- _EXERCISE AIM_: Nothing but the text should be carried over: reproduce all the data exactly and leave out every image.

-*-*-

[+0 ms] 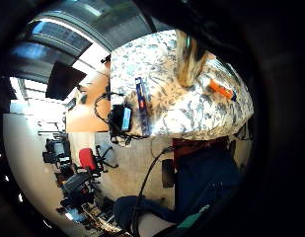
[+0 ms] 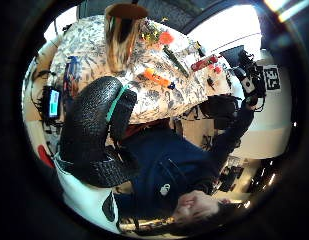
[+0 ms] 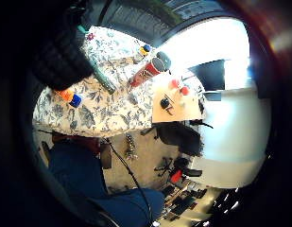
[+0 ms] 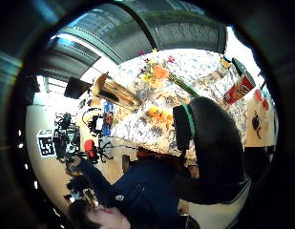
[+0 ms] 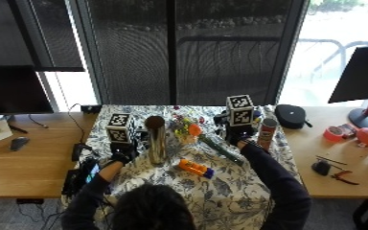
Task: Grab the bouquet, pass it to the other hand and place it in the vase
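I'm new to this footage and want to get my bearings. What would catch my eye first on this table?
A tall metallic vase stands upright on the flowered tablecloth, near the left hand. Beside it lies the bouquet, blooms toward the vase, its stem end by the right hand. In front lies an orange bottle.

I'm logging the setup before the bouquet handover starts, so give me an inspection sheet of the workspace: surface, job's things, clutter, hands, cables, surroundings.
Surface: table under a floral-print cloth, wooden desks either side.
Job's things: bouquet lying on the cloth, not held; tall metallic vase upright to its left, apart from it.
Clutter: orange bottle lying in front; red can upright at the right; blue strip near the left edge.
Hands: left hand beside the vase, right hand by the stems; whether the fingers are open or shut cannot be told.
Cables: black cable on the left desk.
Surroundings: blinds, monitors, tools on the right desk.
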A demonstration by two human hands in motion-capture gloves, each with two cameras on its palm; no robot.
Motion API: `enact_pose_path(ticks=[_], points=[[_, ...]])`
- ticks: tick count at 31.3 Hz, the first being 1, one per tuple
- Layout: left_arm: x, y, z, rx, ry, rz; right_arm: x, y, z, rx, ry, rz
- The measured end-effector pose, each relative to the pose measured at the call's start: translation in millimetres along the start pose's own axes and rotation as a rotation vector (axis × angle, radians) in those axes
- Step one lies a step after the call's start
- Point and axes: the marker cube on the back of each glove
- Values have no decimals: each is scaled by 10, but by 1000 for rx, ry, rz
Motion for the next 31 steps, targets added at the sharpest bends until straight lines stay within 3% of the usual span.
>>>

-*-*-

- _OUTPUT_:
[+0 ms] 
[+0 ms] 
[+0 ms] 
[+0 ms] 
[+0 ms] 
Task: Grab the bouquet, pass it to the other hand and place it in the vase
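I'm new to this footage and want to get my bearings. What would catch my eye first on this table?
A tall metallic vase stands upright on the flowered tablecloth, near the left hand. Beside it lies the bouquet, blooms toward the vase, its stem end by the right hand. In front lies an orange bottle.

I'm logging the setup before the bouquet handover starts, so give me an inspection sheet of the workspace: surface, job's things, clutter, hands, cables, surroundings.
Surface: table under a floral-print cloth, wooden desks either side.
Job's things: bouquet lying on the cloth, not held; tall metallic vase upright to its left, apart from it.
Clutter: orange bottle lying in front; red can upright at the right; blue strip near the left edge.
Hands: left hand beside the vase, right hand by the stems; whether the fingers are open or shut cannot be told.
Cables: black cable on the left desk.
Surroundings: blinds, monitors, tools on the right desk.
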A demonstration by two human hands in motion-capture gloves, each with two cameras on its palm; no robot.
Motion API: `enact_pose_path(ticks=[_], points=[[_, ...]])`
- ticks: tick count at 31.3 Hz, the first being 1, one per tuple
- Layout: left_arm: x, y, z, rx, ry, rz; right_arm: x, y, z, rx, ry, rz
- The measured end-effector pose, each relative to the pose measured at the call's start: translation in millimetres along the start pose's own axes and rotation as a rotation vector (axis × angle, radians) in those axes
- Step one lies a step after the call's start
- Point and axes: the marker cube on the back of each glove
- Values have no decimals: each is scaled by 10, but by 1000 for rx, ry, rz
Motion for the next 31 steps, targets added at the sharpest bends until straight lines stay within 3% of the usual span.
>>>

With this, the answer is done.